Assigned task:
Give back, word for word, the lines in the listing below from the one holding "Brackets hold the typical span" down to the one holding "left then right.", both ends included.

Input data:

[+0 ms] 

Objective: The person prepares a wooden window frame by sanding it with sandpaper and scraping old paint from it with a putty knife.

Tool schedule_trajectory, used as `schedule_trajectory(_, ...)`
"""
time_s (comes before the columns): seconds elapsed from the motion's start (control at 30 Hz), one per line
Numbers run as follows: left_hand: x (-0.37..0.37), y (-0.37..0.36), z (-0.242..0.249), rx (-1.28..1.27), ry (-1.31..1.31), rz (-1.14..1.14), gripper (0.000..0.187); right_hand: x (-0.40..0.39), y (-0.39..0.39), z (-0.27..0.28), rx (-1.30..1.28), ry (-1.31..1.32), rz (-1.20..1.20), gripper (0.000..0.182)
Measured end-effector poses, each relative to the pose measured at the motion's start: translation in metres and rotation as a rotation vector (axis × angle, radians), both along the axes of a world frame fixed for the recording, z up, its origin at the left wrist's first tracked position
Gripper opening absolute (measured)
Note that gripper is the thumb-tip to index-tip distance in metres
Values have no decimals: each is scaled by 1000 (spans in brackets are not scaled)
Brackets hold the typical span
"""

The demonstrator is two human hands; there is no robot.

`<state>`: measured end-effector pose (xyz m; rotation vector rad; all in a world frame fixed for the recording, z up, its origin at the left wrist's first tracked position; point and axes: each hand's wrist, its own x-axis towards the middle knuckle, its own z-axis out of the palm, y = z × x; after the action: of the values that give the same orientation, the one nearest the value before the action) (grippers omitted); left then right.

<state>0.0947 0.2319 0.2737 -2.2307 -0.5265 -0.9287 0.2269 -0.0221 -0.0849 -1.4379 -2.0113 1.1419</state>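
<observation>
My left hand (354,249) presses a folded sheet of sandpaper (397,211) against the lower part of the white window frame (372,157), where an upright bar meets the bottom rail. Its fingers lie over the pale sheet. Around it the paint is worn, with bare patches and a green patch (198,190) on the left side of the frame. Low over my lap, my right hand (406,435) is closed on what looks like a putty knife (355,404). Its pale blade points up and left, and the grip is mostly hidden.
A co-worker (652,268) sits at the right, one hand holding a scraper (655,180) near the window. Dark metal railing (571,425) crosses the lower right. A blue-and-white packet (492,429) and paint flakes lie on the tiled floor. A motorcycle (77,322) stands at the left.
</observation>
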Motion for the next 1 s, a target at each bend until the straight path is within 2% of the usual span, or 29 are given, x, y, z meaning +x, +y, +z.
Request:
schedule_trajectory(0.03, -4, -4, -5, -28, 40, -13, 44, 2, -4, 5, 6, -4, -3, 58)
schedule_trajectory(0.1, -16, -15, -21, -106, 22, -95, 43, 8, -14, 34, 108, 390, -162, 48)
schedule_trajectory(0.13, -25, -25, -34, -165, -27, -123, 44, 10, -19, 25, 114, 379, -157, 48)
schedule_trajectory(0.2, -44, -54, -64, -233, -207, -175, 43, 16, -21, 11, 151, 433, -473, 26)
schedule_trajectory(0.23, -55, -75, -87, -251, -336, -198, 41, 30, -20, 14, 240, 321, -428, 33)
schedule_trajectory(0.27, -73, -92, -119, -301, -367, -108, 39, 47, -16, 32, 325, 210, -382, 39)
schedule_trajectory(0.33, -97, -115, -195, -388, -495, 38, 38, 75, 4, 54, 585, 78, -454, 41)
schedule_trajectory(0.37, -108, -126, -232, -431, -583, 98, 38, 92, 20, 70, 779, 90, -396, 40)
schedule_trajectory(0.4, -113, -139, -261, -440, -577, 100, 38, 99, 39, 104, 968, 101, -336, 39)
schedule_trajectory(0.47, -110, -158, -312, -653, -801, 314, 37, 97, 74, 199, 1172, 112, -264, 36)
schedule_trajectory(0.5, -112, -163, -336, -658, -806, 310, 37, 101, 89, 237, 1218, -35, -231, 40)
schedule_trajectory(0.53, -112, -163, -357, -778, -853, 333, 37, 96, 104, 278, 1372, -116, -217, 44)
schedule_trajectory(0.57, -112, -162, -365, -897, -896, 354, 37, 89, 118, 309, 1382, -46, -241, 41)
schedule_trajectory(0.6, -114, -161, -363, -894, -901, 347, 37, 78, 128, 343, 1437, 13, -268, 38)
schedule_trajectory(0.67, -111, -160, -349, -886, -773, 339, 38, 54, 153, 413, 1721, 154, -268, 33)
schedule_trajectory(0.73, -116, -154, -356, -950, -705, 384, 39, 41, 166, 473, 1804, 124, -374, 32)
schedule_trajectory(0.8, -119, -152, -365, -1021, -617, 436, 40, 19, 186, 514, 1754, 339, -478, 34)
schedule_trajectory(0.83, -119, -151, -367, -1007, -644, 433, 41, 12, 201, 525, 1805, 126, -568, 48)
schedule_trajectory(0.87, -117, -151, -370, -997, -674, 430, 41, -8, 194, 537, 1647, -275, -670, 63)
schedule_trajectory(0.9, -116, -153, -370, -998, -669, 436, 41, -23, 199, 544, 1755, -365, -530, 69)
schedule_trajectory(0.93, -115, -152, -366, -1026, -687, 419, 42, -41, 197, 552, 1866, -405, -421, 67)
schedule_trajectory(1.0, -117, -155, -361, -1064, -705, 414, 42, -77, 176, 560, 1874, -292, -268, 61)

Exercise output:
Brackets hold the typical span
"""

The demonstrator is two human hands; there is no robot.

`<state>`: measured end-effector pose (xyz m; rotation vector rad; all in a world frame fixed for the recording, z up, its origin at the left wrist's first tracked position; point and axes: each hand's wrist, its own x-axis towards the middle knuckle, its own z-axis out of the palm, y = z × x; after the action: of the values that give the same orientation, the one nearest the value before the action) (grippers omitted); left then right.

The answer given above is complete.